Could every line of the listing be output exactly, with the pictures skipped?
---------- GIVEN DATA ----------
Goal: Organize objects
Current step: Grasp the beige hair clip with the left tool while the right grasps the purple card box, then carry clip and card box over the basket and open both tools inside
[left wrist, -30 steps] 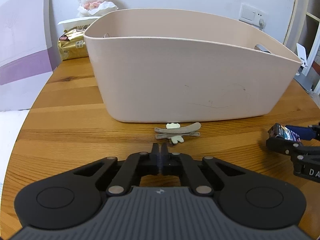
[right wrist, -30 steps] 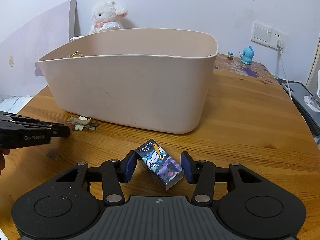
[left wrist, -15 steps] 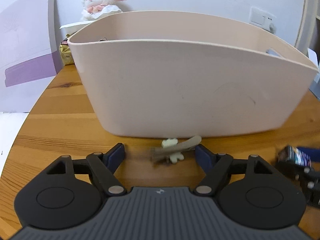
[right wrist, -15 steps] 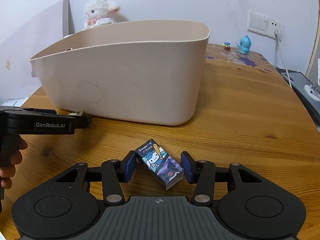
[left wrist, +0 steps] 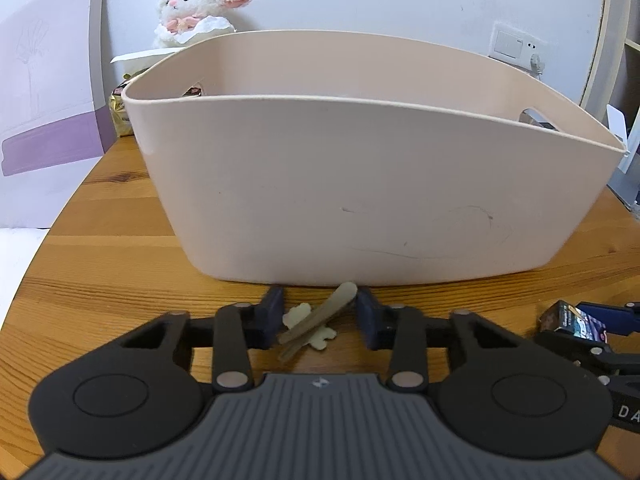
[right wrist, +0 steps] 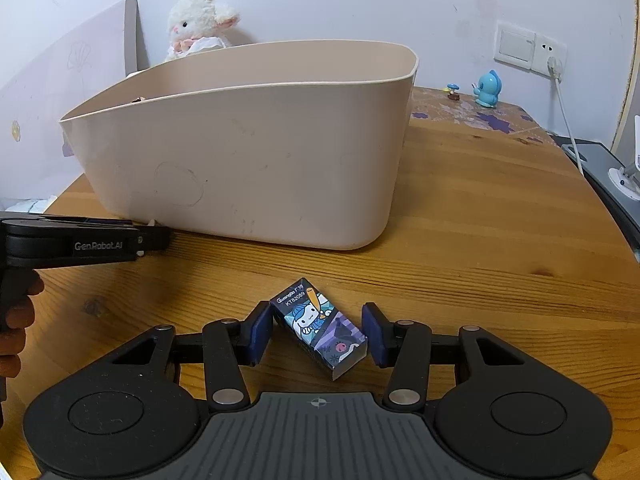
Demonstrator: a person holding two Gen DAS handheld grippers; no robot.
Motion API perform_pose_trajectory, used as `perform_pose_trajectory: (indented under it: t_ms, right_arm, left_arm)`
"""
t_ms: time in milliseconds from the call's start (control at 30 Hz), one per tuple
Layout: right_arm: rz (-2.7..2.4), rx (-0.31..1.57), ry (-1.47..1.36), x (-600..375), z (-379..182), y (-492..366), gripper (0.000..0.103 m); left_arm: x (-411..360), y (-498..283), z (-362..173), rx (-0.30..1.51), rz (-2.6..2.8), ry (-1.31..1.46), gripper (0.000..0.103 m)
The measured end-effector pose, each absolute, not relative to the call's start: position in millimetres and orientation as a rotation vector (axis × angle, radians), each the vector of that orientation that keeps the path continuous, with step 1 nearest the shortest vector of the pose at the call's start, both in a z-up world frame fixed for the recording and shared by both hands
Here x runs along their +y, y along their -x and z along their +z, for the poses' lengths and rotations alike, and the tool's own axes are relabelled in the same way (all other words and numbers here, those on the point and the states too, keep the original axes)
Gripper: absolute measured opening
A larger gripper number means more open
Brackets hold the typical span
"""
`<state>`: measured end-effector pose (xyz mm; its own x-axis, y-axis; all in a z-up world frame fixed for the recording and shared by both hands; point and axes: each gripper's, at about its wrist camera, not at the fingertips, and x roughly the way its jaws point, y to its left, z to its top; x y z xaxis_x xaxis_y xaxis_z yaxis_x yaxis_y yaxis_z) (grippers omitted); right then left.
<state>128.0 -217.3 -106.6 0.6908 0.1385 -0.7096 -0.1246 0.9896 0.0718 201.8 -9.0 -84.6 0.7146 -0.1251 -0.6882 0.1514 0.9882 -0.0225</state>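
A large beige plastic bin (left wrist: 360, 184) stands on the round wooden table (left wrist: 100, 264); it also shows in the right wrist view (right wrist: 256, 160). A small beige hair clip with a cream flower (left wrist: 316, 326) lies just in front of the bin, between the fingers of my open left gripper (left wrist: 319, 320), which is close to the bin wall. My right gripper (right wrist: 318, 336) is open around a small dark box with cartoon print (right wrist: 320, 328) lying on the table; the box also shows in the left wrist view (left wrist: 572, 320). The left gripper's side (right wrist: 84, 244) shows in the right wrist view.
A white plush lamb (left wrist: 196, 12) and gold packets (left wrist: 118, 116) sit behind the bin. A purple-white board (left wrist: 44, 96) leans at the left. A blue figurine (right wrist: 488, 90), wall sockets (right wrist: 528, 48) and a cable (right wrist: 568, 128) are at the back right.
My left gripper opened and moved forward until the hair clip came between its fingers, and the clip turned to a slant. The right gripper stayed open around the box.
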Motion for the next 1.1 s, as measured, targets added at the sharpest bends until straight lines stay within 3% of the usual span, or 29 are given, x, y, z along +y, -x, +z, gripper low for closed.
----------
__TASK SOLUTION__.
Goal: Organize objects
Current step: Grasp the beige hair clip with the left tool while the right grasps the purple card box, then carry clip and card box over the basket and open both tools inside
[left wrist, -30 steps] 
[right wrist, -30 steps] 
[left wrist, -15 steps] 
[right wrist, -15 steps] 
[left wrist, +0 steps] 
[right wrist, +0 steps] 
Demonstrator: a person holding two Gen DAS handheld grippers; no robot.
Motion API perform_pose_trajectory, used as `perform_pose_trajectory: (indented under it: t_ms, right_arm, left_arm)`
"""
t_ms: time in milliseconds from the call's start (control at 30 Hz), one per tuple
Layout: right_arm: rz (-2.7..2.4), rx (-0.31..1.57), ry (-1.47..1.36), x (-600..375), z (-379..182), y (-492..366), gripper (0.000..0.103 m); left_arm: x (-411..360), y (-498..283), z (-362..173), rx (-0.30..1.51), rz (-2.6..2.8), ry (-1.31..1.46), gripper (0.000..0.103 m)
The measured end-effector pose, each absolute, not relative to the call's start: position in millimetres and orientation as a rotation vector (axis × angle, radians), each the vector of that orientation that keeps the path continuous, with step 1 nearest the shortest vector of the pose at the call's start, both in a z-up world frame fixed for the recording and shared by both hands
Here x runs along their +y, y along their -x and z along their +z, for the poses' lengths and rotations alike, and the tool's own axes are relabelled in the same way (all other words and numbers here, those on the point and the states too, keep the original axes)
Gripper: absolute measured opening
A larger gripper number means more open
Brackets hold the typical span
"""
`<state>`: measured end-effector pose (xyz mm; its own x-axis, y-axis; all in a z-up world frame fixed for the recording and shared by both hands; point and axes: each gripper's, at about its wrist camera, not at the fingertips, and x roughly the way its jaws point, y to its left, z to its top; x y z xaxis_x xaxis_y xaxis_z yaxis_x yaxis_y yaxis_z) (grippers omitted); right then left.
<state>128.0 -217.3 -106.6 0.6908 0.1385 -0.7096 -0.1246 0.9896 0.0718 201.8 -9.0 -84.6 0.7146 -0.1251 -0.6882 0.1514 0.9882 -0.0225</state>
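A large beige plastic bin (left wrist: 360, 184) stands on the round wooden table (left wrist: 100, 264); it also shows in the right wrist view (right wrist: 256, 160). A small beige hair clip with a cream flower (left wrist: 316, 326) lies just in front of the bin, between the fingers of my open left gripper (left wrist: 319, 320), which is close to the bin wall. My right gripper (right wrist: 318, 336) is open around a small dark box with cartoon print (right wrist: 320, 328) lying on the table; the box also shows in the left wrist view (left wrist: 572, 320). The left gripper's side (right wrist: 84, 244) shows in the right wrist view.
A white plush lamb (left wrist: 196, 12) and gold packets (left wrist: 118, 116) sit behind the bin. A purple-white board (left wrist: 44, 96) leans at the left. A blue figurine (right wrist: 488, 90), wall sockets (right wrist: 528, 48) and a cable (right wrist: 568, 128) are at the back right.
My left gripper opened and moved forward until the hair clip came between its fingers, and the clip turned to a slant. The right gripper stayed open around the box.
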Motion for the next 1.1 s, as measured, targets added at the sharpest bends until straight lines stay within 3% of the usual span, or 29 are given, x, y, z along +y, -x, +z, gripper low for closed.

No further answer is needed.